In: Statistics and Probability
The data can find in potuse (faraway package).
The national Youth Survey collected a sample of 11-17 year-olds with 117 boys and 120 girls, asking questions about marijuana usage. This data is actually longitudinal – the same boys and girls are followed for five years. However, for the purposes of this question, imagine that the data is cross-sectional, that is, a different sample of boys and girls are sampled each year.
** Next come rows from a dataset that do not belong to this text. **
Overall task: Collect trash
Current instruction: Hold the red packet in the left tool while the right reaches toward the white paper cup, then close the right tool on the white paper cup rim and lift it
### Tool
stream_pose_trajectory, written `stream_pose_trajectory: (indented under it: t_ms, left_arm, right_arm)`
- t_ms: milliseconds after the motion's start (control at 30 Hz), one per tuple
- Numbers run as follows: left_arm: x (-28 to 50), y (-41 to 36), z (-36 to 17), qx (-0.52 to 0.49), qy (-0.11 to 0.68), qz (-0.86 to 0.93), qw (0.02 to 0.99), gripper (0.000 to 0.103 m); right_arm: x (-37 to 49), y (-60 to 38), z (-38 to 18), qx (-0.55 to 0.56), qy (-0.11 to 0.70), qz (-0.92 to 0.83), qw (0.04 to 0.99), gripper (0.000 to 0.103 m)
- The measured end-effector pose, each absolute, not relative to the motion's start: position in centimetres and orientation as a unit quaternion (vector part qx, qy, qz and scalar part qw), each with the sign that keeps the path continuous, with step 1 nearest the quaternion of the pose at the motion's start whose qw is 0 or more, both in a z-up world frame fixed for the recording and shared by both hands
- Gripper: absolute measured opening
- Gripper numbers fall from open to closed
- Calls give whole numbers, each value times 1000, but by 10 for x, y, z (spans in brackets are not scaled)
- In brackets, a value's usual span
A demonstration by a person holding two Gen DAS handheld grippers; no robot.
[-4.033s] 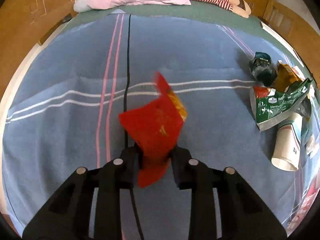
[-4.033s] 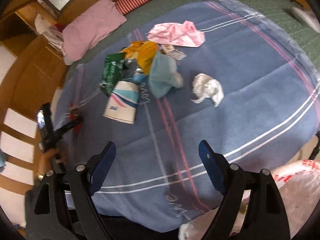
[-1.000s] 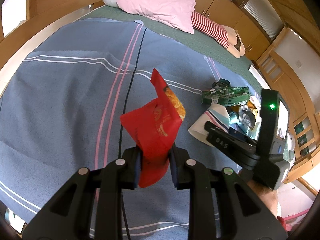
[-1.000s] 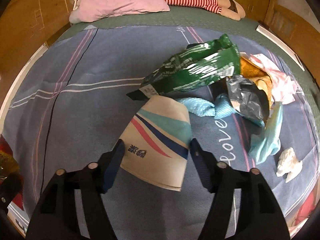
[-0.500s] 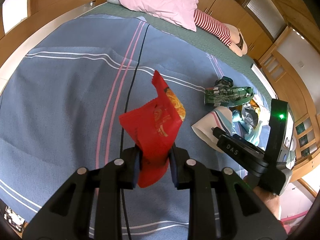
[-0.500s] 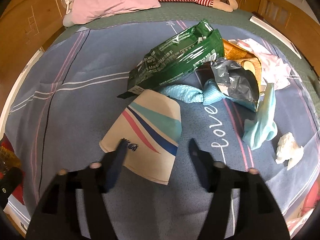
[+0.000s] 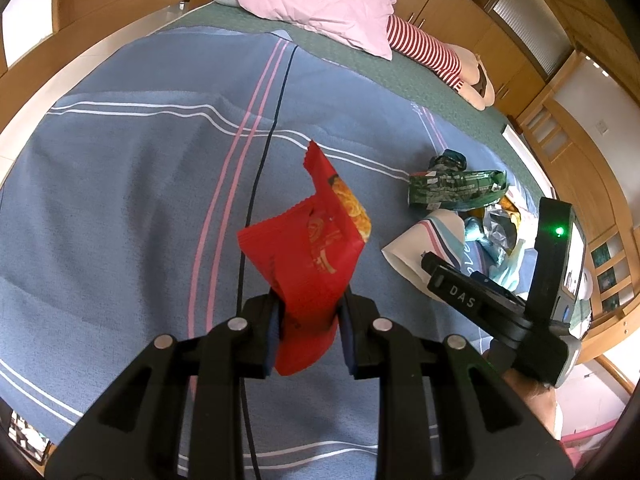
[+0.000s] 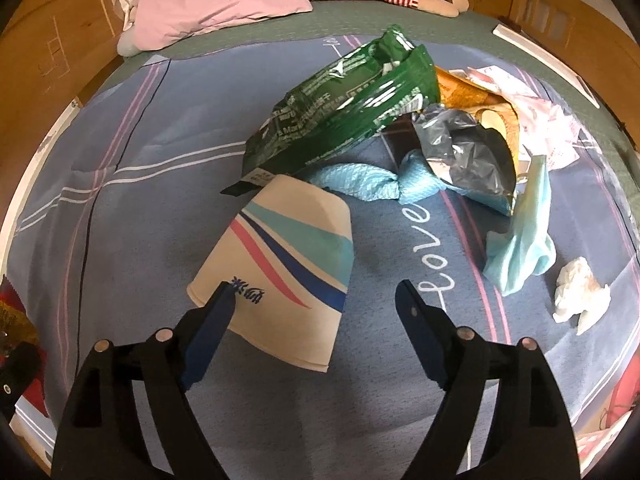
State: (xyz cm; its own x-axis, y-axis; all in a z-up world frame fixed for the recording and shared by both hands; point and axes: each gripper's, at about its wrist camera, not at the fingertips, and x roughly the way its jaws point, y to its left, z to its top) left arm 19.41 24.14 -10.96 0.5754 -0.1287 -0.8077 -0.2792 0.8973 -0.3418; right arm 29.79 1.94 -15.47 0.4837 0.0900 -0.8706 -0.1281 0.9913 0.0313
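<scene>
Left gripper (image 7: 308,322): pads clamped on the lower end of a red snack wrapper (image 7: 310,264), which stands up out of the jaws toward 12 o'clock, clear of the bed
Right gripper (image 8: 314,320): jaws wide and just been opening; its left finger (image 8: 212,320) overlaps the rim of the paper cup, the right finger apart from it, pads not pressing
Paper cup (image 8: 280,268): on its side on the blue blanket (image 8: 140,220), mouth toward 6 o'clock, between the right jaws
Green packet (image 8: 344,112): at 12 o'clock just beyond the cup
Light blue cloth (image 8: 368,186): beside the cup's base, at 1 o'clock
Silver bag (image 8: 464,152): at 2 o'clock, against the green packet
White tissue (image 8: 578,294): at 3 o'clock, apart from the heap
Pink pillow (image 8: 216,0): far end, 11 o'clock
</scene>
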Motion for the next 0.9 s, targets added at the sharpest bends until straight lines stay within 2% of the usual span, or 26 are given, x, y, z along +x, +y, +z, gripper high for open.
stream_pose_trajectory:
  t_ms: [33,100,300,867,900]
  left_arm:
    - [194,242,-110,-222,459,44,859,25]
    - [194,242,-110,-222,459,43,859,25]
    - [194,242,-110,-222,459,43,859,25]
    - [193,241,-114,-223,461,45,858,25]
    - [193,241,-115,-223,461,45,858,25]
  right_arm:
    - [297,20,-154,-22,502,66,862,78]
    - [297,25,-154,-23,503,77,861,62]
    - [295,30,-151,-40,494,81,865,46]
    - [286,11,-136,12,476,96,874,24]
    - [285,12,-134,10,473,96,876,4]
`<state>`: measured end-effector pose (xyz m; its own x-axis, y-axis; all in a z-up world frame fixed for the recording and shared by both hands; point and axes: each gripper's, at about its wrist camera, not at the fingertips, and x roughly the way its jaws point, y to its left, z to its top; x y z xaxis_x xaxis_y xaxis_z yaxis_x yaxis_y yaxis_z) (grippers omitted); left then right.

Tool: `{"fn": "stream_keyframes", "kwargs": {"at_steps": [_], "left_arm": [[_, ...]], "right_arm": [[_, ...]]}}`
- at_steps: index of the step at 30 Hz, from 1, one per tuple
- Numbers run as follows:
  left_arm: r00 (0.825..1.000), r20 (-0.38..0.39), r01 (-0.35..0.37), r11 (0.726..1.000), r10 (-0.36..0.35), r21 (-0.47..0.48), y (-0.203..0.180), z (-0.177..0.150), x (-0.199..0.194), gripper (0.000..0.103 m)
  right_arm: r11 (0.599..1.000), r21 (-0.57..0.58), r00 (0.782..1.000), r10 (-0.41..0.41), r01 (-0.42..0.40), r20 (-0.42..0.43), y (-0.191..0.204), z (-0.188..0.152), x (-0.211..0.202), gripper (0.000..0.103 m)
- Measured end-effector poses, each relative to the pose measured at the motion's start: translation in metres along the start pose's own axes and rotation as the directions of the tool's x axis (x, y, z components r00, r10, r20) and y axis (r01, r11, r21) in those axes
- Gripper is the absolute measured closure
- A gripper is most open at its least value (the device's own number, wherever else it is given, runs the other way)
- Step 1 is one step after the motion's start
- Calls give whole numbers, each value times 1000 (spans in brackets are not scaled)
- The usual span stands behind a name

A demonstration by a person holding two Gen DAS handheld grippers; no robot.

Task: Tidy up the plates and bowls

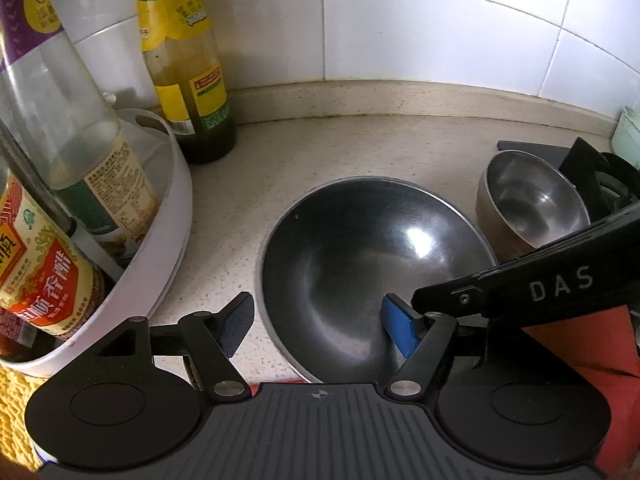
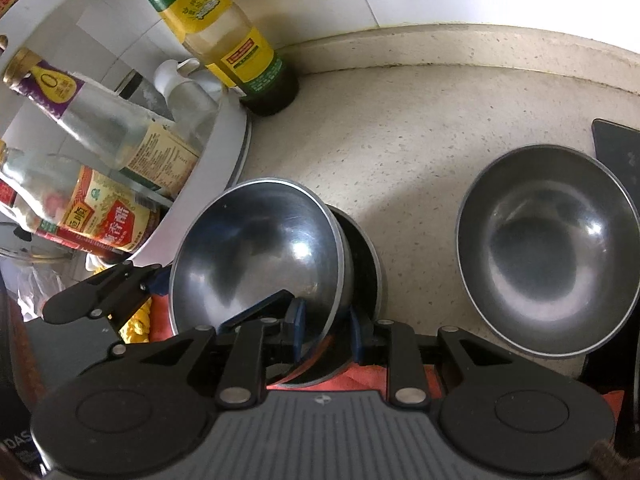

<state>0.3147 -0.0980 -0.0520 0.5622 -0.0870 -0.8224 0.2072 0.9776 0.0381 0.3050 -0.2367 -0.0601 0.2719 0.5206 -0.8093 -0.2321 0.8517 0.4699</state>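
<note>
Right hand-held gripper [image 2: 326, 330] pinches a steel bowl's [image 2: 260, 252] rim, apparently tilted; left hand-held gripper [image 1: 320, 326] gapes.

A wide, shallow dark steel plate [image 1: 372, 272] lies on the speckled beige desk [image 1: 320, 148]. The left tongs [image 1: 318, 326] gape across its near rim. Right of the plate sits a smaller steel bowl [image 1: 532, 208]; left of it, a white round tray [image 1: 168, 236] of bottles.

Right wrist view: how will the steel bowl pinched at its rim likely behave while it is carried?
The steel bowl looks thin-walled and empty, so probably light and rigid. Its polished surface is likely slippery, and the right hand-held gripper pinches only the rim, so it may pivot. It hangs tilted over the dark plate; a slip would likely clatter, not break.
</note>
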Motion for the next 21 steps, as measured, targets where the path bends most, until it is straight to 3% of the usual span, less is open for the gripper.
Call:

Build a model for the different levels of marijuana usage, describing the trend over time and the difference between the sexes.
USE R CODE and interpret
library(faraway)
library(tidyverse)
data1 = potuse
gg_interaction_plot <- function(data, formula) {
formula <- as.formula(formula)
y_var <- as.character(formula[2])
x_vars <- as.character(formula[3]) %>%
str_split(" \\+ ") %>% unlist()
data <- mutate_at(data, x_vars, as.factor)
shp_vars <- rev(x_vars)
map2(x_vars, shp_vars,
~ ggplot(data, aes_(y = as.name(y_var), x = as.name(..1), shape =
as.name(..2))) +
geom_point(position = position_jitter(width = .1)) +
stat_summary(fun.y = "mean", geom = "line",
aes_(group = as.name(..2), linetype = as.name(..2))) +
scale_shape_manual(values = 15:25) +
theme(legend.position = "top", legend.direction = "horizontal"))
%>%
cowplot::plot_grid(plotlist = ., ncol = 2)
}
glm(count~., data = data1)
Coefficients:
(Intercept) sex year.76 year.77 year.78 year.79 year.80
4.99794 0.01646 -0.66049 -0.55247 -0.42284 -0.35494 -0.27778
Degrees of Freedom: 485 Total (i.e. Null); 479 Residual
Null Deviance: 6591
Residual Deviance: 6227 AIC: 2635